Politically and scientifically speaking, the most important fact to know about global warming is that the world must reduce carbon dioxide emissions very steeply and very quickly, despite the fact that this is probably the most complicated and complex technical and economic challenge ever to confront humans on a global scale. To contribute its share, the news media must report the discernible facts, a mission that is undermined by their generous and persistent sponsorship of Bjorn Lomborg’s phony claims across the board about climate change.

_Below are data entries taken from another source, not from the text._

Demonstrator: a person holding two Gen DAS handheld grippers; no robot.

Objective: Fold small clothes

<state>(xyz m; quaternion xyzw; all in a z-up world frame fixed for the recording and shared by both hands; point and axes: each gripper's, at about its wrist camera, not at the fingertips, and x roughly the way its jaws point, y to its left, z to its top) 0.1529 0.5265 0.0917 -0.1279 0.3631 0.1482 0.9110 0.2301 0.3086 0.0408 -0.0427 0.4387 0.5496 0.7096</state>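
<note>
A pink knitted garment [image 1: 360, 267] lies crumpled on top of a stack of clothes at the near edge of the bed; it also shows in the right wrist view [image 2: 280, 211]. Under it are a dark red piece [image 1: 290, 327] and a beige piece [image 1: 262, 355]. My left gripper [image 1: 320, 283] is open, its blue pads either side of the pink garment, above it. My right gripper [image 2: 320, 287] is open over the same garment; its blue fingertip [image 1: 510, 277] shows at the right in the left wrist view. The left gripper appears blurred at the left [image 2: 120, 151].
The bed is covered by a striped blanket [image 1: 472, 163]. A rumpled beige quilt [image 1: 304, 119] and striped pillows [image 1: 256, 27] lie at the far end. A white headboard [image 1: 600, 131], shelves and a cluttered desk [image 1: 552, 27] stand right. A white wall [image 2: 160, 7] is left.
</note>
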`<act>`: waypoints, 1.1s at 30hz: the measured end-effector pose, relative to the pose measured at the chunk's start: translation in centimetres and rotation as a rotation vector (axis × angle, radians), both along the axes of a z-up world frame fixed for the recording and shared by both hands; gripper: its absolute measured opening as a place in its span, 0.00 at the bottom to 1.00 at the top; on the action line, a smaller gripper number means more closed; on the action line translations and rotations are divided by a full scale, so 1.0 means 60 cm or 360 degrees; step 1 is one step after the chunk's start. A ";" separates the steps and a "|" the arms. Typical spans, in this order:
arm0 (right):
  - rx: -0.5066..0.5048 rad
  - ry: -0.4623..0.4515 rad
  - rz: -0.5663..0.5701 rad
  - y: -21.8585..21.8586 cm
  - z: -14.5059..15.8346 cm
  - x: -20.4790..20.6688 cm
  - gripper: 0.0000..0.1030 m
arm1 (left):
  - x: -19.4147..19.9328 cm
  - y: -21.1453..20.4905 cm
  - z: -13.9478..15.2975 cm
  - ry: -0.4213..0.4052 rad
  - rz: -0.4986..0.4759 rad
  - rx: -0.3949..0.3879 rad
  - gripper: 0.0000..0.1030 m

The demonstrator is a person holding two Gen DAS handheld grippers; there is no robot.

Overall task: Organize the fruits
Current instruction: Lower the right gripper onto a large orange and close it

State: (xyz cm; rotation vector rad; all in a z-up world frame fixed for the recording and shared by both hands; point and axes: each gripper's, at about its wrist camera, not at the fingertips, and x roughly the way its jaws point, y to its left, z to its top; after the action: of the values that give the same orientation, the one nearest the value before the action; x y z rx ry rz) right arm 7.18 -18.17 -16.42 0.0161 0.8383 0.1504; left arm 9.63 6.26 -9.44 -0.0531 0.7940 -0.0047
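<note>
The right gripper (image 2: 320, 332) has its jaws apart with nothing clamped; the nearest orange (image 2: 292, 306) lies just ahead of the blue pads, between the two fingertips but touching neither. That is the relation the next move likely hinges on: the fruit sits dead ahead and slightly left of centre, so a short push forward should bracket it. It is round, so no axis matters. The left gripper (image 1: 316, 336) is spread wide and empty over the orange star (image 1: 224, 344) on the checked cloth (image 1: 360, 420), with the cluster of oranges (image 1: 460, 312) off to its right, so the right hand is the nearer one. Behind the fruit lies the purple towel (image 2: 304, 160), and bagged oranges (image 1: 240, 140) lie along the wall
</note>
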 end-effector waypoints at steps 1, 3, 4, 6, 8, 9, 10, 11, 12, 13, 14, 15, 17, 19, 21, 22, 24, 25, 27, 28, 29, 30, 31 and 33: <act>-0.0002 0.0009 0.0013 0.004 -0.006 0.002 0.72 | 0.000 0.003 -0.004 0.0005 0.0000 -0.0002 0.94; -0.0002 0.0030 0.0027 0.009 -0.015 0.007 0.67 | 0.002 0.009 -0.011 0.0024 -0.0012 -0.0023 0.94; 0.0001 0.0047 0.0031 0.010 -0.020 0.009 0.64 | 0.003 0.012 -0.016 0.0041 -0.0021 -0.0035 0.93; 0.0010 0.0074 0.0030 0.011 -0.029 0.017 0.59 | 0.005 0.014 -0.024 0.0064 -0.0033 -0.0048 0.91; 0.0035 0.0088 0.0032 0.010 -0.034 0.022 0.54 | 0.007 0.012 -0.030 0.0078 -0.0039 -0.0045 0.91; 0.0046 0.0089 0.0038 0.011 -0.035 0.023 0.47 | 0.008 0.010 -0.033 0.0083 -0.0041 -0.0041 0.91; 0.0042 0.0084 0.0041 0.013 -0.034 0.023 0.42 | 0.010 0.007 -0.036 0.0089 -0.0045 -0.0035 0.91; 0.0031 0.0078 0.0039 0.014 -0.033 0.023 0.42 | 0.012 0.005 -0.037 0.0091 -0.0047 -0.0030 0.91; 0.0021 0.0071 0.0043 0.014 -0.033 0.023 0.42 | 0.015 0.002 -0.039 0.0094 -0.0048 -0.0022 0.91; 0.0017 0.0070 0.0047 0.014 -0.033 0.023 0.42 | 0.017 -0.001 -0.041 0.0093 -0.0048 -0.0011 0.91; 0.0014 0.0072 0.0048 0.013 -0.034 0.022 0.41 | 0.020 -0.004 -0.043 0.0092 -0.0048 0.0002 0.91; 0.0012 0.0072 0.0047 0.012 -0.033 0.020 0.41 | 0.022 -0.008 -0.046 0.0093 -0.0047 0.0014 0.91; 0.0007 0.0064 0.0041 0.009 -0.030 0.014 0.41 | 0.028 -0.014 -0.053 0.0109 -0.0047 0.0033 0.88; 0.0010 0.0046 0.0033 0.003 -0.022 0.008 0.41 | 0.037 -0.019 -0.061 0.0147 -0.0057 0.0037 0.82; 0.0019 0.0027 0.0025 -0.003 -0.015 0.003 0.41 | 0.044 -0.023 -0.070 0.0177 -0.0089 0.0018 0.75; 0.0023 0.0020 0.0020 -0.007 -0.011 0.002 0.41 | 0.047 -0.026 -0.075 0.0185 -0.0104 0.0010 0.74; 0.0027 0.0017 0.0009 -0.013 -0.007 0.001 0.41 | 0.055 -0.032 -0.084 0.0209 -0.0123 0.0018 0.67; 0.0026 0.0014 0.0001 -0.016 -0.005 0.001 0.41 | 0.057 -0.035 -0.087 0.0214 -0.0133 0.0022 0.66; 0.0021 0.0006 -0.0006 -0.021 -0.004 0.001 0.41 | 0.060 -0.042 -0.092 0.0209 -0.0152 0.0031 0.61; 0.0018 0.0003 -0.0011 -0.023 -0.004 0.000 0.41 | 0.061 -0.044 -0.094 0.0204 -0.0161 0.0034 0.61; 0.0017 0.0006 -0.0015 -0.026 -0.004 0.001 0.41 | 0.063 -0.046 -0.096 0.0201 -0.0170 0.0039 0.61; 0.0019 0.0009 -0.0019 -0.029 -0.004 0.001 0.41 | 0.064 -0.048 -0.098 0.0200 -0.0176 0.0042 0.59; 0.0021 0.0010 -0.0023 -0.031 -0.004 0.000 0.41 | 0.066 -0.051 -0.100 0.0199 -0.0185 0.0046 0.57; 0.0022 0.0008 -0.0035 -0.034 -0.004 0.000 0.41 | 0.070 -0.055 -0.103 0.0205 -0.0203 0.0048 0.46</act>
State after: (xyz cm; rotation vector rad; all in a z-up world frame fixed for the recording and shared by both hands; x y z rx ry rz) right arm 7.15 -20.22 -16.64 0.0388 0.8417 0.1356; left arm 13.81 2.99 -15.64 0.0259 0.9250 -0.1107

For example, Lomborg enjoys seemingly open access to news outlets in the U.S. and U.K. to assert that CO2 emissions should not be reduced in response to global warming. For some reason, the British newspaper, the
Guardian, has permitted Lomborg over the past few years to write monthly op-ed commentaries for its Internet edition, where he has repeatedly advised against cutting CO2 emissions. In October 2007, Lomborg wrote in the
Guardian: “[Al] Gore concentrates above all else on his call for world leaders to cut CO2 emissions, yet other policies would do much better for the planet.”
[1] In January 2008, Lomborg wrote: “Our one-sided focus on rapid reductions in CO2 emissions is both unnecessarily expensive and unlikely to succeed.”
[2] In September 2008, Lomborg wrote: “It is negligent to focus on inefficiently cutting CO2 now because of costs in the distant future that in reality will not be avoided.”
[3]
In the run-up to the December 2009 climate conference in Copenhagen, Lomborg argued against CO2 reductions as part of an international agreement in
Newsweek (“Carbon Cuts Won’t Work”)
[4] and the
Washington Post (“Costly Carbon Cuts”).
[5] In recent days, on April 29, the PEN American Center and the
New York Review of Books cosponsored a forum of climate commentators, including Lomborg, who argued against cutting CO2 emissions.
[6] And on May 5, the BBC and the Royal Society of the Arts, Manufactures, and Commerce of England co-sponsored a climate forum featuring Lomborg, where he once again argued against cutting CO2 emissions.
[7]
His newly discovered expertise in geo-engineering notwithstanding, Lomborg has repeatedly argued that rather than cut CO2 emissions now and throughout the twenty-first century, the world should increase investments in the research and development (R&D) of non-carbon alternative energy technologies. Lomborg supports a small tax on carbon to fund these increases. While more such investments are needed, Lomborg argues that, even with additional investments, non-carbon fuel and energy alternatives will have little impact on CO2 emissions now and in the near term.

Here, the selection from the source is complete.